Police are questioning seven Nigerian nationals following Sunday’s maritime security incident off the Isle of Wight, the Hampshire Constabulary has confirmed.
Officers have been granted more time by Southampton Magistrates Court to question the men, police said on Tuesday in a statement emailed to The Epoch Times.
The seven suspects were arrested on Sunday evening after British military personnel seized control of the crude oil tanker “Nave Andromeda” near the Isle of Wight.
The seven men, who are all Nigerian nationals, were arrested on suspicion of seizing or exercising control of a ship by use of threats or force under the Aviation and Maritime and Security Act 1990, and will remain in custody until the evening of Oct. 28.
Under UK law, officers have 24 hours to question someone in custody. After the first 24 hours, the police can apply for 12 more hours with authorisation from a senior officer. After that, all applications must be applied via the courts and authorised by a judge. A maximum of 96 hours can be granted.
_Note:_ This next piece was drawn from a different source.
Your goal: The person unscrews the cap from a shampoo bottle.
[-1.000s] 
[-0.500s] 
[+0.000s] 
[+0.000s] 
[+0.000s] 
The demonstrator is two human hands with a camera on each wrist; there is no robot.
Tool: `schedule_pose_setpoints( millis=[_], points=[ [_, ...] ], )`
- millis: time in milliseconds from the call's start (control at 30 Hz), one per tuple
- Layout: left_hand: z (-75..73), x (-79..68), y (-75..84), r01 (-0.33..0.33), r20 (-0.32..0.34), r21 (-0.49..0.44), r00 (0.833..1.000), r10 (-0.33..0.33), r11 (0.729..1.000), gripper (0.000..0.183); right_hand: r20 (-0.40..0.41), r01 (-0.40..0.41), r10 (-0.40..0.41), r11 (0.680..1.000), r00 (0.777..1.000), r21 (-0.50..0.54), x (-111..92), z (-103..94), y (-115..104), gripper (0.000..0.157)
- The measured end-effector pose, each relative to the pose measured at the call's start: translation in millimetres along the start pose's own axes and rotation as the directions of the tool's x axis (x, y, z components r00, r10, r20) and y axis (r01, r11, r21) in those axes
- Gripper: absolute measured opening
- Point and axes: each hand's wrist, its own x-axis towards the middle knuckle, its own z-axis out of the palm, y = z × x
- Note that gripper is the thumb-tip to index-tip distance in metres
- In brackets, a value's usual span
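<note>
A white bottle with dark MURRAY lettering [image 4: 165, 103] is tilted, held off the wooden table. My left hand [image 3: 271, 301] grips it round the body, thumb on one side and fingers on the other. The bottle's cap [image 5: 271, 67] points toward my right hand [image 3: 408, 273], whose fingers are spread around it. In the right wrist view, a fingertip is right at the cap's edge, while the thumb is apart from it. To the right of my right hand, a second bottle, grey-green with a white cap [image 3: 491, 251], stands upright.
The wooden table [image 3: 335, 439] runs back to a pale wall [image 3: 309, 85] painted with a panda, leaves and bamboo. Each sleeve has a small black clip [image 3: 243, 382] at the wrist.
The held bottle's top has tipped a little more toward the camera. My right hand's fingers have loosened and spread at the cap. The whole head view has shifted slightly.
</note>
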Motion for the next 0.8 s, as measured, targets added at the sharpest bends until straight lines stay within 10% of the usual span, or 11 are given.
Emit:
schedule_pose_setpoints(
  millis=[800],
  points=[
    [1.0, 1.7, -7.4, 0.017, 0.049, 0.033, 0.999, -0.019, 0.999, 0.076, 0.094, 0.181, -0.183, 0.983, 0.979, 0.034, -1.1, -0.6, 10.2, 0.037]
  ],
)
The incident began on Sunday morning, when the master of the Liberia-flagged tanker informed the UK authorities that stowaways had been found on board and that he was concerned for the safety of the crew due to the increasingly hostile behaviour of the stowaways.
The seven stowaways had illegally boarded the tanker in Lagos, Nigeria, the tanker’s Greek operator, Navios Tanker Management, told The Epoch Times in an email.
Police received the call just after 10 a.m. and were told the stowaways had made verbal threats towards the crew, according to a police spokesman.
Police worked closely with the Maritime and Coastguard Agency and Border Force to put the situation under control. An exclusion zone with a three-mile radius was put in place near the vessel.
“Following a multi-agency response by police with support from the military and other emergency service partners, seven people were detained by police,” police said in a statement emailed to The Epoch Times.
All 22 crew members are safe and well and the vessel is now in the port of Southampton.
British military personnel were involved in the operation in response to a police request, after Defence Secretary Ben Wallace and Home Secretary Priti Patel authorised the action, the Ministry of Defence said.
“I commend the hard work of the armed forces and police to protect lives and secure the ship,” Wallace said. “In dark skies and worsening weather, we should all be grateful for our brave personnel.”
Navios Tanker Management, which operates the tanker, said on Monday it wished to “thank all the UK authorities involved in this operation for their timely and professional response.”